Make WordPress Core

Opened 8 weeks ago

Last modified 8 weeks ago

#64444 new enhancement

CI Reruns

Reported by: sirlouen's profile SirLouen Owned by:
Milestone: Future Release Priority: normal
Severity: normal Version:
Component: Build/Test Tools Keywords: needs-patch
Focuses: Cc:

Description

Following this conversation in Slack:
https://wordpress.slack.com/archives/C04EWKGDJ0K/p1766416737463589?thread_ts=1766176828.042709&cid=C04EWKGDJ0K

@zieladam suggested:

you’d need to trigger the CI build somehow, e.g. push to that PR or start a new empty PR with that PR as a base
some repos allow you to click “re-run CI jobs” in this part of GitHub: https://github.com/WordPress/wordpress-develop/actions/runs/14889344575?pr=8514
but not wordpress-develop apparently, at least I can’t do it
it would be convenient to have something in CI to observe labels and trigger CI when, say [CI rerun] label is applied or removed
I’ve seen that done once in some repo and it was pretty cool

Basically the problem here is that when a PR is untouched for a while, the build expires.
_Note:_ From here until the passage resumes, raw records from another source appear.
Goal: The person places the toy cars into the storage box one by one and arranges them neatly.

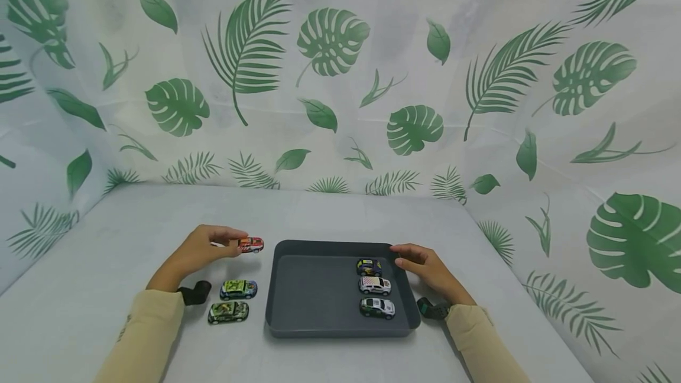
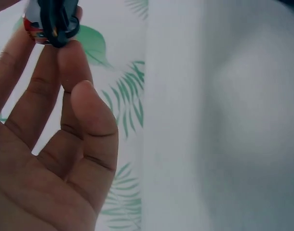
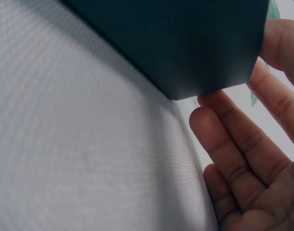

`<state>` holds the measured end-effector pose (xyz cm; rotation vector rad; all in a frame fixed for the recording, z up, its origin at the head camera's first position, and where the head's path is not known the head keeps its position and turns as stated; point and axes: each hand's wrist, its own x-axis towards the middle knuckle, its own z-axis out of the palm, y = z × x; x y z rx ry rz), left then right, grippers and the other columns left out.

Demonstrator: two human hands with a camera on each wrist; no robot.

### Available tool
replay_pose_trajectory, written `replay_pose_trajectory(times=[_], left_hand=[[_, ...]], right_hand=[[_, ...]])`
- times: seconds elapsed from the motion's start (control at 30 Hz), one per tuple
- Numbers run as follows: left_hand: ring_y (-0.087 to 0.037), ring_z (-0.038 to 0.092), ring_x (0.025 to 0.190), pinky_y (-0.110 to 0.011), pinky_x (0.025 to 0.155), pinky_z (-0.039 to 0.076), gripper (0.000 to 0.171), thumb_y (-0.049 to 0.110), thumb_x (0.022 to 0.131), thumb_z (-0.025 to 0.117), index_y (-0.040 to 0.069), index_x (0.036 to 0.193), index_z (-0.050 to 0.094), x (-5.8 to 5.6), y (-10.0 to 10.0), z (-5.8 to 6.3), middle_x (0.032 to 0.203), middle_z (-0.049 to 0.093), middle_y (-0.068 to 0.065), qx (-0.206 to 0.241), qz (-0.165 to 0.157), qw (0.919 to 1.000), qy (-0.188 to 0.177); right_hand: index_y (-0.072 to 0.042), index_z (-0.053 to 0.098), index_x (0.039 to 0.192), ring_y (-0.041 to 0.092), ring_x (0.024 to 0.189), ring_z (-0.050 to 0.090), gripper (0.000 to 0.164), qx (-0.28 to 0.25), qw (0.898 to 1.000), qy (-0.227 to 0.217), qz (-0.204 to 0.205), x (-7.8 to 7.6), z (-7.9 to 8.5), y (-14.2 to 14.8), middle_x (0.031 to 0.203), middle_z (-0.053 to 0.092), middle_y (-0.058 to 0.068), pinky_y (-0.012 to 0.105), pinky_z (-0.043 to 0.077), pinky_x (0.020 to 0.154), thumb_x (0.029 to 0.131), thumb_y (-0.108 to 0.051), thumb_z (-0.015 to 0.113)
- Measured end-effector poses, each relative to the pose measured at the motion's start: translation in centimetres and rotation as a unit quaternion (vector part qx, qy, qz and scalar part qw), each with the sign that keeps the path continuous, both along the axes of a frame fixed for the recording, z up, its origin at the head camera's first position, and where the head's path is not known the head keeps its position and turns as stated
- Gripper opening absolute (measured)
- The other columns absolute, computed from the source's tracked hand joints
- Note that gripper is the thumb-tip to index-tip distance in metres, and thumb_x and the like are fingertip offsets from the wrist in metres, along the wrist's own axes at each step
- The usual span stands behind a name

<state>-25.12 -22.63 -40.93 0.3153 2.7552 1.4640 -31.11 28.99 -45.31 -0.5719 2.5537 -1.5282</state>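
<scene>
A small red, orange and white toy car (image 1: 250, 244) is pinched between thumb and fingers of my left hand (image 1: 202, 251), raised above the table left of the tray. In the left wrist view the toy car (image 2: 51, 21) shows its dark underside and wheels at the fingertips. My right hand (image 1: 430, 270) touches the right rim of the grey tray (image 1: 314, 300) near its far corner. The right wrist view has the tray's outer wall (image 3: 185, 43) with loosely extended fingers beside it. Inside, along the right, sit a dark blue-yellow car (image 1: 369, 267), a white-pink car (image 1: 375, 285) and a white-green car (image 1: 377, 308).
Left of the tray, a yellow-green-blue toy car (image 1: 238, 289) and a green camouflage-like car (image 1: 228, 312) stand on the white table (image 1: 330, 211). Leaf-patterned cloth (image 1: 346, 105) encloses the back and sides. A dark wrist device (image 1: 195, 293) sits at my left wrist.
</scene>
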Motion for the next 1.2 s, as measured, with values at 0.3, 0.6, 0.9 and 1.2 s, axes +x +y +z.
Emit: replay_pose_trajectory(times=[0.3, 0.6, 0.9, 1.2], left_hand=[[-0.021, 0.065, 0.102, -0.04, 0.083, 0.054, 0.042, 0.017, 0.095, 0.081, -0.002, 0.132, 0.075, 0.1, 0.9, 0.6, 0.112, 0.077, -0.008, 0.011, -0.018, 0.9998, 0.001], [-0.021, 0.066, 0.103, -0.04, 0.085, 0.055, 0.039, 0.018, 0.095, 0.082, 0.001, 0.13, 0.077, 0.1, 2.0, 0.9, 0.107, 0.077, -0.004, 0.014, -0.036, 0.9992, 0.009], [-0.02, 0.068, 0.1, -0.042, 0.086, 0.055, 0.036, 0.016, 0.096, 0.079, 0.001, 0.128, 0.078, 0.0, 2.9, 0.8, 0.103, 0.078, -0.003, 0.029, -0.065, 0.9973, 0.017], [-0.02, 0.071, 0.1, -0.04, 0.084, 0.057, 0.034, 0.01, 0.095, 0.078, -0.001, 0.127, 0.078, 0.1, 4.1, 0.8, 0.111, 0.08, -0.01, 0.031, -0.073, 0.9968, -0.002]], right_hand=[[0.005, 0.066, 0.141, 0.029, 0.125, 0.066, 0.041, 0.004, 1.0, 0.002, -0.003, 0.0, 0.0, -0.2, 0.139, 0.069, 0.023, 0.051, 0.046, 0.111, 0.106, -0.016, 0.071], [0.005, 0.066, 0.14, 0.028, 0.124, 0.066, 0.041, 0.004, 1.0, 0.006, 0.0, -0.2, -0.1, -0.1, 0.138, 0.069, 0.023, 0.05, 0.047, 0.11, 0.105, -0.016, 0.071], [0.005, 0.066, 0.141, 0.027, 0.123, 0.066, 0.041, 0.006, 1.0, 0.008, 0.0, -0.2, -0.1, 0.0, 0.137, 0.069, 0.023, 0.05, 0.046, 0.11, 0.106, -0.015, 0.07], [0.005, 0.066, 0.141, 0.03, 0.126, 0.066, 0.041, 0.001, 1.0, 0.006, 0.001, -0.2, -0.1, 0.0, 0.139, 0.068, 0.023, 0.055, 0.045, 0.113, 0.106, -0.015, 0.071]])
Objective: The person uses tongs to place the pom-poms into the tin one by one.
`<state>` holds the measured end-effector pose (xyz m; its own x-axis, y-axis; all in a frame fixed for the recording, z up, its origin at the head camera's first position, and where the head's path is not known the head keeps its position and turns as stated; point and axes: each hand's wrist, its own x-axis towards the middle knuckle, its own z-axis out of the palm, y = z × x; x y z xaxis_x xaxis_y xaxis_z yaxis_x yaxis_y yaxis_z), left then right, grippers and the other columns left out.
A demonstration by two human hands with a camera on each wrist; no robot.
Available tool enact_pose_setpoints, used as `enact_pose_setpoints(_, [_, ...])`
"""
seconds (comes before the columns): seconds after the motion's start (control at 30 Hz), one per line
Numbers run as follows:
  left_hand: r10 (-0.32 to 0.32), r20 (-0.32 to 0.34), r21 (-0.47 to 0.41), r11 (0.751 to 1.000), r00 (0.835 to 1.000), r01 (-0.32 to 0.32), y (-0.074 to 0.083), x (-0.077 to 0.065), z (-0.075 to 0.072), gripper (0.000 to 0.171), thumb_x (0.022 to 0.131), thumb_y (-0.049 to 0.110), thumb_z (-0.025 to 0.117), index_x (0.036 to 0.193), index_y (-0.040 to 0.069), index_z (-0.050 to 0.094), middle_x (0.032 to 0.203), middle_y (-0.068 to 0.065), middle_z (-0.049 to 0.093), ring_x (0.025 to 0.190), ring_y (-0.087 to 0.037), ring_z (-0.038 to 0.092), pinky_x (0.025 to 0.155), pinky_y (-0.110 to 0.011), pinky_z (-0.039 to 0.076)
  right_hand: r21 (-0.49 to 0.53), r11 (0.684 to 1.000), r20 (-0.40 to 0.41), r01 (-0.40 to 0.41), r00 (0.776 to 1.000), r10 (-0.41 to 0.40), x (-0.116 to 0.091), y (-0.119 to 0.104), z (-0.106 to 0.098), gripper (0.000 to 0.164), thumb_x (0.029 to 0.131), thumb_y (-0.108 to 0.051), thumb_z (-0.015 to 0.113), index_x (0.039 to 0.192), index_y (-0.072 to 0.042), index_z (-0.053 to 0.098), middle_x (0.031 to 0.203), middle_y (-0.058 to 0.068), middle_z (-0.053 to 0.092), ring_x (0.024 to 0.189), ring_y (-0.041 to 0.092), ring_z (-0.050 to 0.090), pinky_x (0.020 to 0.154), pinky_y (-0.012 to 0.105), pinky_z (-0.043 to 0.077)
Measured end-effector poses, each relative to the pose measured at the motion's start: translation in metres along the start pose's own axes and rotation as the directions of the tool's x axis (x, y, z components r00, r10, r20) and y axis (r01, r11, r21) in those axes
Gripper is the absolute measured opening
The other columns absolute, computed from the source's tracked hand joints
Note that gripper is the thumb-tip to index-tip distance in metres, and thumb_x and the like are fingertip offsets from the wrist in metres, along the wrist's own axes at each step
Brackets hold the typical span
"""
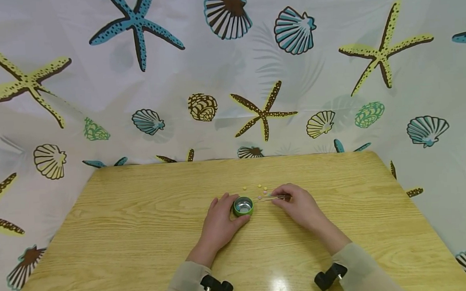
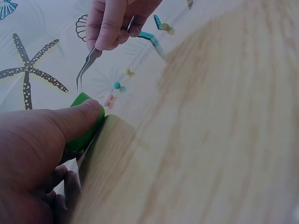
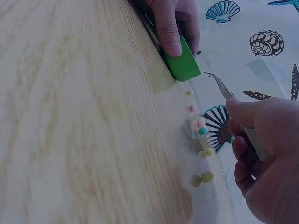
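Note:
My left hand (image 1: 219,223) holds a small round green tin (image 1: 244,213), thumb on the near side and fingers around the far side. The tin stands upright on the table, its top uncovered and its inside silvery. In my right hand (image 1: 301,208) is a pair of metal tweezers (image 3: 225,89), pinched between thumb and fingers and pointing left. Their bent tips are close to the tin's rim, and I see no ball between them. Small balls lie beside the tin: a pink ball (image 3: 192,108), a teal ball (image 3: 203,131) and several yellow ones, including a yellow ball (image 1: 245,188).
A wooden table (image 1: 143,238) spreads around both hands. Behind it hangs a white curtain (image 1: 166,87) printed with starfish and shells, meeting the table's back edge. Each sleeve carries a black wrist mount (image 1: 216,288).

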<state>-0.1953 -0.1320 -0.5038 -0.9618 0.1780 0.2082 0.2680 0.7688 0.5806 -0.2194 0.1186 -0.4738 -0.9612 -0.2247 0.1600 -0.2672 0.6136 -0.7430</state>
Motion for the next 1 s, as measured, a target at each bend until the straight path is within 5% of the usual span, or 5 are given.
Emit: enact_pose_setpoints(1.0, [0.029,-0.021,0.008,1.0,0.999,-0.028,-0.002,0.0,0.001,0.067,0.086,0.04,0.081,0.139,0.005,0.058,0.137,-0.013,0.061,0.141,-0.034,0.042,0.123,-0.048,0.019,0.017,0.997,-0.037,-0.082,0.996,0.082,-0.034,0.05,-0.057,0.018,0.098,-0.034,0.069,0.111,-0.022,0.072,0.101,-0.005,0.068,0.084,0.02,0.056,0.069,0.032,0.048])
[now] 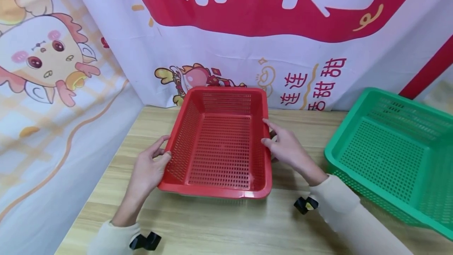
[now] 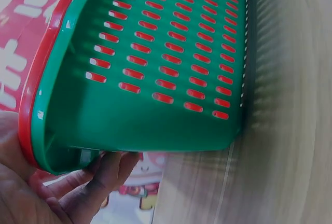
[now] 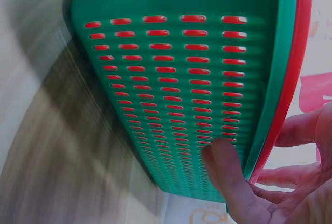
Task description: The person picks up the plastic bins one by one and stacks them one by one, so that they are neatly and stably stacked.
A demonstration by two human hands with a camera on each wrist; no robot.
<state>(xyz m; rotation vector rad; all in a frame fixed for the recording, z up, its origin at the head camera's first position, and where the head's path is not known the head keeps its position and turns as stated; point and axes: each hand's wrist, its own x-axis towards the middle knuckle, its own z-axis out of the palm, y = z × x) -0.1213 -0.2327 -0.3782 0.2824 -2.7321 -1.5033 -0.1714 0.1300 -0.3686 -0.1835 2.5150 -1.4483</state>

We need to trigger a CI rerun to rebuild it to run it and test it in Playground again. Ideally, this could be done via Labels.

Change History (2)

#1 @swissspidy
8 weeks ago

A label-based approach sounds a bit overkill to me. For stale PRs like this I would just merge in the latest changes from trunk to get a more accurate build.

Edit:

you’d need to trigger the CI build somehow, e.g. push to that PR or start a new empty PR with that PR as a base

some repos allow you to click “re-run CI jobs” in this part of GitHub: https://github.com/WordPress/wordpress-develop/actions/runs/14889344575?pr=8514
but not wordpress-develop apparently, at least I can’t do it

FWIW, you can't do it for old actions runs like this (> 3 months).

A label-based approach wouldn't help with this either.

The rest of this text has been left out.